United States District Court, Southern District of Florida
Apr 2, 2024
1:22-CV-23823-WILLIAMS/REID (S.D. Fla. Apr. 2, 2024)

Opinion

1:22-CV-23823-WILLIAMS/REID

04-02-2024

ABIGAIL GOMEZ, Plaintiff, v. NEIGHBORHOOD HEALTH PARTNERSHIP, INC., Defendant.


REPORT AND RECOMMENDATION ON DEFENDANT'S MOTION FOR SUMMARY JUDGMENT

LISETTE M. REID UNITED STATES MAGISTRATE JUDGE

This matter is before the Court on Neighborhood Health Partnership Inc.'s Motion for Summary Judgment as to Plaintiff's Complaint seeking reimbursement for health care benefits pursuant to the Employee Retirement Income Security Act of 1974, 29 U.S.C. § 1001, et seq. (“ERISA”). [ECF No. 29]. The Honorable Kathleen M. Williams referred this matter to the Undersigned for a Report and Recommendation. [ECF No. 5]. Plaintiff filed a response in opposition to the Motion [ECF No. 30], and Defendant filed a reply memorandum in support of the Motion [ECF No. 32]. After careful consideration of the parties' arguments, the briefs, the record, and the relevant legal authorities, the Undersigned RECOMMENDS that Defendant's Motion for Summary Judgment be GRANTED.

BACKGROUND

Abigail Gomez (“Plaintiff”) is insured through her employer by Neighborhood Health Partnership, Inc. (“Defendant”). [ECF No. 1 ¶¶ 6, 7]. Defendant uses United Healthcare to administer health insurance claims. [Id. at ¶ 12]. According to Plaintiff's Complaint, she is entitled to payment for “medically necessary health benefits[,]” which includes in-network and out-of- network benefits. [Id. at ¶¶ 10, 11]. Defendant fully approved medical services to treat a “[r]hinoplasty incident to [s]eptoplasty due to nose trauma[,]” [Id. at ¶ 20], with Dr. Richard Davis, M.D., of the Center For Facial Restoration, Inc. [ECF No. 27-3 at 258]. According to the medical billing codes Dr. Davis provided, Defendant was to cover the cost of a cartilage graft, rhinoplasty (nasal tip work and osteotomies), and repair of nasal vestibular stenosis. [ECF No. 1-2 at 2]. Defendant approved the procedure. [ECF No. 1 at ¶ 21].
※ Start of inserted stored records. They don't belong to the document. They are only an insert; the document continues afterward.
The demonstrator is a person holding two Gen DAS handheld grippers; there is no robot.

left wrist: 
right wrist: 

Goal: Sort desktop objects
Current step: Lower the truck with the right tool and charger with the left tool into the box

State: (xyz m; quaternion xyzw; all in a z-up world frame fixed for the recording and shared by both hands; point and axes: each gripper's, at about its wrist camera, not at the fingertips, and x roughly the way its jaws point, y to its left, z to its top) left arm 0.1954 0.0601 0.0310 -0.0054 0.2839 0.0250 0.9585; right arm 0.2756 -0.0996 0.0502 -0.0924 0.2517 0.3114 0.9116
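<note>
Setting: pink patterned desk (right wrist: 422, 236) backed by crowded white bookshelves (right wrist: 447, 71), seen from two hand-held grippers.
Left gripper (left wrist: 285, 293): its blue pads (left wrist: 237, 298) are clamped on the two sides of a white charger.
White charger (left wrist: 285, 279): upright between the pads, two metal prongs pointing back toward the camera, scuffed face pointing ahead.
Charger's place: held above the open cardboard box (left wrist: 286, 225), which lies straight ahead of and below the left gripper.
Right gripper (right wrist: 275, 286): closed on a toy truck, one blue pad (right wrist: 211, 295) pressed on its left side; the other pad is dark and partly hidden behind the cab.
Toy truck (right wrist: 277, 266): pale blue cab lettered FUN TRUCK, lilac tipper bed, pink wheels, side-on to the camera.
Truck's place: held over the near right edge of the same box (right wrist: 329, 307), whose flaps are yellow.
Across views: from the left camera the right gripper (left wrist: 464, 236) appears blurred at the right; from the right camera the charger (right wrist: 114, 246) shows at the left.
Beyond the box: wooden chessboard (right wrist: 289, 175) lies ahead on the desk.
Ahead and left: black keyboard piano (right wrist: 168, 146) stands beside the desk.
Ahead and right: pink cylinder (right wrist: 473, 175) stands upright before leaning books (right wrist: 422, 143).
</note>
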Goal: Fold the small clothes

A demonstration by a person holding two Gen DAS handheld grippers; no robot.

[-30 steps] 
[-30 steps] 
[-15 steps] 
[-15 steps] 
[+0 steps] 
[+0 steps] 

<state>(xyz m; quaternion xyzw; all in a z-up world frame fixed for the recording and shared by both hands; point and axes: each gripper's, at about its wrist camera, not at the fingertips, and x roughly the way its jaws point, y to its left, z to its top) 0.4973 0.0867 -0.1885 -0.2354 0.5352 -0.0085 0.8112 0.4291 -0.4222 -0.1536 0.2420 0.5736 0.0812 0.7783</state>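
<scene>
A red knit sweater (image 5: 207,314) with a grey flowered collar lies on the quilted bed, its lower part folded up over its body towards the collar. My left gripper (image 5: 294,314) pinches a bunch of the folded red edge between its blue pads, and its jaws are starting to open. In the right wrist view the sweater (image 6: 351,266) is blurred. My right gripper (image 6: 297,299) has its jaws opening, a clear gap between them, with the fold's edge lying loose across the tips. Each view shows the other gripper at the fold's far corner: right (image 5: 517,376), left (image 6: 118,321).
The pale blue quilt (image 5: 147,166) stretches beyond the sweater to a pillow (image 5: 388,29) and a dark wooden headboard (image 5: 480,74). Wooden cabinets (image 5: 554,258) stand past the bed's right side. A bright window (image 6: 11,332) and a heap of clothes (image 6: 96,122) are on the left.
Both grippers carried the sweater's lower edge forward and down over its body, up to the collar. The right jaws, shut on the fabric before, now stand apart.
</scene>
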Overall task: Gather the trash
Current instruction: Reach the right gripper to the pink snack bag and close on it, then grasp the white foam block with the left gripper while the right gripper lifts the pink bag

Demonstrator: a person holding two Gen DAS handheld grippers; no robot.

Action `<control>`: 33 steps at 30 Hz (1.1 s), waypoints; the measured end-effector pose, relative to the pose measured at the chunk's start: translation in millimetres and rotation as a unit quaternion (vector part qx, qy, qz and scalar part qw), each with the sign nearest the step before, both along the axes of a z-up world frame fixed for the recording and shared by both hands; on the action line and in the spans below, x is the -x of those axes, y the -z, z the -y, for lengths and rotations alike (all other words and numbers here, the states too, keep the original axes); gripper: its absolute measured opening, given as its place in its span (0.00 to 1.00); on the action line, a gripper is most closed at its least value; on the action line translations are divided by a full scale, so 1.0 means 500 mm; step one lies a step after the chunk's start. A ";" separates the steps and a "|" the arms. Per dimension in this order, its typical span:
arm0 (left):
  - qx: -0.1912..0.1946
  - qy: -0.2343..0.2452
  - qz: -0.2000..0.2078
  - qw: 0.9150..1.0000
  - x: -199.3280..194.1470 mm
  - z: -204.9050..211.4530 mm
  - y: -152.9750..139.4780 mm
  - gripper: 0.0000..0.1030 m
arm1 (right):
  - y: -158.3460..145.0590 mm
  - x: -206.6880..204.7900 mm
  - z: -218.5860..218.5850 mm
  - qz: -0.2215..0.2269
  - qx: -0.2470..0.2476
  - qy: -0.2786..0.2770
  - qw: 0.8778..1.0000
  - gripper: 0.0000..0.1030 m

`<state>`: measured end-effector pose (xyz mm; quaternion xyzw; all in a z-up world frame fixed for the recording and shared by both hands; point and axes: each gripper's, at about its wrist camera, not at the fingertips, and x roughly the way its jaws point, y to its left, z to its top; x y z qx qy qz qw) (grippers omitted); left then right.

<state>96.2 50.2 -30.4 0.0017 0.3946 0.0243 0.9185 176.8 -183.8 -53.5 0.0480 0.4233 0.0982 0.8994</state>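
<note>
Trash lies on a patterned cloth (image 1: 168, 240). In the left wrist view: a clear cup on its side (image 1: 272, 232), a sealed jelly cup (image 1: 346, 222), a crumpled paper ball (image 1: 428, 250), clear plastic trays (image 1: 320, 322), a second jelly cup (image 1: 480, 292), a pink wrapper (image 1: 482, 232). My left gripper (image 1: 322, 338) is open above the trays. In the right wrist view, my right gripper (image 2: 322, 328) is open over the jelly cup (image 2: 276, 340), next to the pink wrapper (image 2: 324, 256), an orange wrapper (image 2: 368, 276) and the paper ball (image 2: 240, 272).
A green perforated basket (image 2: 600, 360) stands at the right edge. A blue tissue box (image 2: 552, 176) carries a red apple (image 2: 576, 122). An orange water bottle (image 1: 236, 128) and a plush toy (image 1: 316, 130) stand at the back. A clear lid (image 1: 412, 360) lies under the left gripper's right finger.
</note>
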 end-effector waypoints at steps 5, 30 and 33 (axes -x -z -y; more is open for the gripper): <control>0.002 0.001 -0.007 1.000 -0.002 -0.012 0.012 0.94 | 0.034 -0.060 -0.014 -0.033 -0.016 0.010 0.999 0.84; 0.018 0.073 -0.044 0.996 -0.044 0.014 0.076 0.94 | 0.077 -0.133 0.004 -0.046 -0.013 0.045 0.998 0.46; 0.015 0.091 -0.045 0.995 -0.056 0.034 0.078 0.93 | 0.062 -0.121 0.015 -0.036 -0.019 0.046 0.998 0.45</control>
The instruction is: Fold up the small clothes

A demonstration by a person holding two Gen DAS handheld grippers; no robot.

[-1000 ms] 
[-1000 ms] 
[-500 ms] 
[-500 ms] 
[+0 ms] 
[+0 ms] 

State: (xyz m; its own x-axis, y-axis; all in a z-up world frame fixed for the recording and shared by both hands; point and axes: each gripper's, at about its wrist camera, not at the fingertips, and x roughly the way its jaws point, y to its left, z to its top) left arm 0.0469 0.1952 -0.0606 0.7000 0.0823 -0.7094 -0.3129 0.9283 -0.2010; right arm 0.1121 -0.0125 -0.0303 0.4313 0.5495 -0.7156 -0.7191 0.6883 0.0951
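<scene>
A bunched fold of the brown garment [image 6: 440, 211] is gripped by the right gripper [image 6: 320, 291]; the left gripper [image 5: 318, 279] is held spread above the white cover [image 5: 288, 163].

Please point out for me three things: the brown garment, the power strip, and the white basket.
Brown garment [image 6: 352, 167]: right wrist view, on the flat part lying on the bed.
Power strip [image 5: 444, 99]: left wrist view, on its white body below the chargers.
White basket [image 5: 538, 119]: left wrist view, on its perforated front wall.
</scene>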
Before the surgery, however, Dr. Davis declined to perform the surgery. [ECF No. 27-3 at 258]. He explained to Plaintiff in a letter that he “no longer fe[lt] comfortable performing your revision nasal surgery. I feel the nose is too traumatized from prior surgery and the risk of complications from elective cosmetic surgery is simply too high. This decision was made on the basis of medical considerations.” [Id.]. Dr. Davis recommended a colleague to Plaintiff, Dr. Jeffery Epstein, M.D. [Id.].

a) Dr. Epstein

Plaintiff contacted Dr. Epstein, and Defendant later received a claim from Dr. Epstein for a similar procedure, but not the same. See [ECF No. 29 at 3]. Unlike her experience with Dr. Davis, Plaintiff did not request preauthorization from Defendant prior to the medical procedure. Dr. Epstein's claim sent to Defendant after the procedure used three different medical billing codes to repair Plaintiff's nasal vestibular stenosis. See id. at 2-3. Only one was the same as the authorized codes Dr. Davis had submitted. Defendant summarily denied this claim, explaining that the procedure was not a “medical necessity.” Id. at 4; see also ([ECF 27-1 at 263] (explanation of denial) (the procedure “‘must be recognized as safe and effective for the diagnosis or treatment of a specified condition according to clinical evidence published in the peer reviewed [sic] medical literature' and that the clinical staff ‘determined that this service has not been proven effective for the documented clinical circumstances.'”).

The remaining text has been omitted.